## What needs to be done
What is needed is a word-for-word transcript of the listing, free of pictures.
════════════════
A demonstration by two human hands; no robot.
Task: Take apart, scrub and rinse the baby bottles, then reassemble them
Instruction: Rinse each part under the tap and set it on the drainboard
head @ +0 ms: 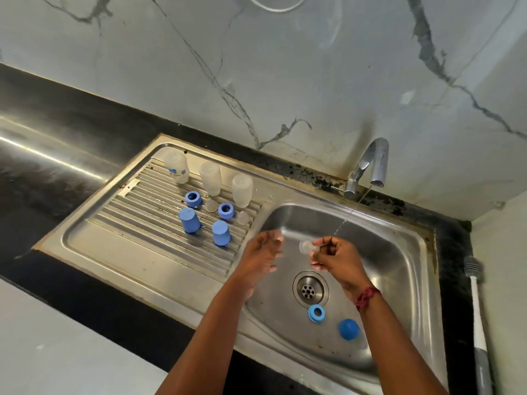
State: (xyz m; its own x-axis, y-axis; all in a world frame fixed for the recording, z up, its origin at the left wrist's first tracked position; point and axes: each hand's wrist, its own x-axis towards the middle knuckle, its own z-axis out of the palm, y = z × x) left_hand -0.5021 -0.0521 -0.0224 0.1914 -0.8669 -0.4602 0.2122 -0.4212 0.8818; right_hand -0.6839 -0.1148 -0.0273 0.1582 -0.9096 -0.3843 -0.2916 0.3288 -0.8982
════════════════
## Exercise result
A demonstration by two human hands; no robot.
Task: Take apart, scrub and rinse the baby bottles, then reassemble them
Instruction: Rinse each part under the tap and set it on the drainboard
head @ +0 ms: 
State: (xyz m; its own x-axis, y-axis; all in a world frame fixed for the recording, z up, its origin at the left wrist's first tracked position; point and axes: each hand's wrist, its own x-axis towards the middle knuckle, its own z-axis out of the palm, y = z × x) left_hand -0.5021 -0.0521 -0.0224 0.1914 -0.8669 -0.4602 0.2122 -0.4212 0.8818; right_hand -0.6839 -0.1148 -0.0273 0.1582 -0.9096 -0.3843 -0.2916 0.3288 -0.8982

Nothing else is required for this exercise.